Conversely, if the moving distance is short, the residence time can be shortened by increasing the high-speed rotation time of the motor. In addition, the distance of plane movement of the bonding tool is calculated by inputting each bonding position information and calculating each bonding position in recent automatic wire bonders. It is possible to easily calculate the value of T _H and T _L so that the waiting time of the bonding tool becomes zero. Therefore, the moving distance of the bonding tool is calculated and wire bonding is performed by automatically selecting high speed rotation or low speed rotation of the motor.

This method is one method for determining the high speed time (T _H ) and low speed time (T _L ) of the motor, but it also has the following aspects.

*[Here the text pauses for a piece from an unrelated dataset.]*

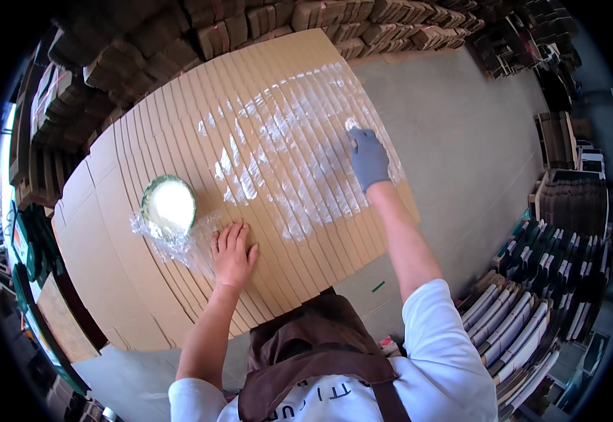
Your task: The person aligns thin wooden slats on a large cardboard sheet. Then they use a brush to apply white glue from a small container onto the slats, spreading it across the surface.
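Overlapping sheets of brown cardboard [278,264] lie fanned out in front of me, their edges in staggered rows. White, wet-looking paste [292,133] is smeared in streaks across their right half. My right hand [370,160], in a grey glove, is at the far right of the smears. Its fingers are closed, with a small white lump [352,124] at their tips; what they grip is mostly hidden. My bare left hand [233,254] rests palm down on the cardboard, fingers extended. Beside it, crumpled clear plastic film [187,247] partly surrounds a green-rimmed tub [192,204] of white paste.
Stacked cardboard bundles [320,15] line the far side. Grey floor [454,133] stretches to the right, where stacks of dark and white boards [510,323] stand near me. A brown board [67,316] and green-edged racks [32,246] are at the left.
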The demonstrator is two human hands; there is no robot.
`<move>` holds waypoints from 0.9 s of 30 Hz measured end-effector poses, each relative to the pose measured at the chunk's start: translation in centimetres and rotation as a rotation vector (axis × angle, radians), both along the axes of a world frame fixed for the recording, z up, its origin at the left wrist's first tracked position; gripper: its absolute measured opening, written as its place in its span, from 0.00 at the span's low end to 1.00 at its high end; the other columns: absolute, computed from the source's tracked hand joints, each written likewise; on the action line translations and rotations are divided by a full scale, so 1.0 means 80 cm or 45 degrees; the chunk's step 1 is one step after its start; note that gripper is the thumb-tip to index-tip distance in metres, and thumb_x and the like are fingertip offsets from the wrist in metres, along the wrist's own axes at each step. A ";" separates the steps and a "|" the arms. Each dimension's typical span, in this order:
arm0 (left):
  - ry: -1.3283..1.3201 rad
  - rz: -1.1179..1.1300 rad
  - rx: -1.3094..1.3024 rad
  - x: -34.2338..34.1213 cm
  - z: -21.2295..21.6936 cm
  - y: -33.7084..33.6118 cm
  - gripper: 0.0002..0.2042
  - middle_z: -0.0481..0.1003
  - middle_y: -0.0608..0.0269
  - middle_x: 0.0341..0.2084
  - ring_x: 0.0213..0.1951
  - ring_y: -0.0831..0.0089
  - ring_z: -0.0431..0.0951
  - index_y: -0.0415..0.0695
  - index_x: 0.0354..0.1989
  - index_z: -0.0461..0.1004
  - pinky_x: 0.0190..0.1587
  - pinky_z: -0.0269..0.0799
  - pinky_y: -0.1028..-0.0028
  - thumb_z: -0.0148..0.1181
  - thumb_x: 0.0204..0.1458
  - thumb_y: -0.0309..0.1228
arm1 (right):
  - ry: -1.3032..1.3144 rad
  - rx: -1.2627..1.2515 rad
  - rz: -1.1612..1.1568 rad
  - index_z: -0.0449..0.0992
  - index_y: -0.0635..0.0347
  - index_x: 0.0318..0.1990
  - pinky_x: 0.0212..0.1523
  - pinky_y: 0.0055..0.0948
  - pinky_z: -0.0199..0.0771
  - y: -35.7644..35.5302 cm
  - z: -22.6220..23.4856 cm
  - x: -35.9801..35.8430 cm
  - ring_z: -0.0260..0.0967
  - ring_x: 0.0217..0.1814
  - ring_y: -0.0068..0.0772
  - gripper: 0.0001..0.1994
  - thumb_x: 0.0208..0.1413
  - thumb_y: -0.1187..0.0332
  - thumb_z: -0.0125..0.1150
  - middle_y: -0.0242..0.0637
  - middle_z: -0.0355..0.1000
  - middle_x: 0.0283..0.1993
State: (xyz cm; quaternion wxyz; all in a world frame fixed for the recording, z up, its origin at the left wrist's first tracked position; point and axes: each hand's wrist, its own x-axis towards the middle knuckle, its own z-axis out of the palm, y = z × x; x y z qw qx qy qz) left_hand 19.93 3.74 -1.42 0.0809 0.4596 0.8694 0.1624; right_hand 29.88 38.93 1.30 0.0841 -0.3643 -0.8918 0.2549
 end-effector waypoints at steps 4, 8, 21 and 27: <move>0.035 0.034 -0.054 0.004 -0.001 -0.015 0.27 0.66 0.63 0.62 0.63 0.63 0.62 0.47 0.58 0.69 0.67 0.50 0.51 0.63 0.48 0.39 | 0.200 0.499 0.372 0.72 0.58 0.46 0.42 0.48 0.74 -0.122 0.012 0.024 0.74 0.40 0.52 0.10 0.57 0.71 0.50 0.46 0.71 0.43; 0.044 0.011 -0.018 -0.001 0.002 0.000 0.27 0.66 0.63 0.62 0.63 0.62 0.61 0.46 0.58 0.68 0.67 0.50 0.51 0.63 0.48 0.39 | -0.036 0.140 0.112 0.72 0.54 0.46 0.40 0.47 0.76 -0.028 -0.006 0.024 0.74 0.41 0.50 0.13 0.53 0.73 0.53 0.44 0.70 0.45; 0.040 0.013 -0.067 0.002 0.001 -0.007 0.26 0.66 0.62 0.62 0.63 0.60 0.61 0.45 0.58 0.68 0.68 0.49 0.50 0.61 0.49 0.38 | 0.158 0.236 0.338 0.72 0.55 0.43 0.38 0.49 0.76 -0.092 -0.010 0.033 0.74 0.39 0.51 0.09 0.55 0.73 0.51 0.47 0.72 0.42; 0.022 0.005 -0.049 0.003 -0.006 -0.004 0.27 0.65 0.61 0.62 0.63 0.59 0.61 0.45 0.58 0.67 0.68 0.49 0.50 0.61 0.49 0.38 | -0.353 0.035 -0.108 0.75 0.57 0.51 0.51 0.43 0.73 0.025 0.013 0.032 0.71 0.51 0.52 0.17 0.55 0.76 0.49 0.48 0.73 0.49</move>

In other words, the motor is switched from high speed to low speed at the same time as the surface movement of the bonding tool starts, checking whether the parallel movement is completed, and switching from low speed to high _speed as soon as the parallel movement is completed. _L ) is determined.

In the former case, T _H is set in advance before the plane movement starts.
Since it is determined by calculating and T _L , it is the most efficient, but the control is complicated. On the other hand, the latter
Although it is less efficient than the former, it is easier to control. Practically speaking, the latter option is more effective.

According to the present invention, unnecessary waiting time for the bonding tool is eliminated, so that a series of wire bonding operations can be performed efficiently. Therefore,
It also improves productivity and reduces production costs. Further, since bonding is performed at a speed that does not adversely affect bonding during each operation time, it is possible to perform bonding with excellent quality and high reliability.

[Brief explanation of the drawing]

FIG. 1 is a partial plan view of pellets and leads showing the state of wire bonding in semiconductor device assembly, FIG. 2 is a cam diagram showing the movement of a conventional bonding tool, and FIG. 3 is a diagram of a wire bonding apparatus according to the present invention. FIG. 4 is a diagram showing the movement of the bonding tool according to the embodiment. Similarly, FIG. 4 is a diagram showing the driving state of the motor that moves the bonding tool up and down. 1... Circuit element (pellet), 2... First bonding pad (electrode), 3... Lead, 4...
Second bonding position, 5...wire.

Claims (1)

[Claims] 1 The bonding tool that holds the wire protruding from the lower end is moved up and down, and the bonding tool is sequentially moved between the first bonding position group and the second bonding position group to connect each first bonding position to the corresponding second bonding position. In a wire bonding method in which bonding positions are connected using wires, when the plane movement distance from each first bonding position to the corresponding second bonding position is long, the time required from when the bonding tool rises to when it descends is Along with making it longer,
When the plane movement distance is short, the wire bonding is performed while shortening the time from when the bonding tool rises to when it descends, and defining the operation of the bonding tool according to the length of the plane movement distance. Wire bonding method.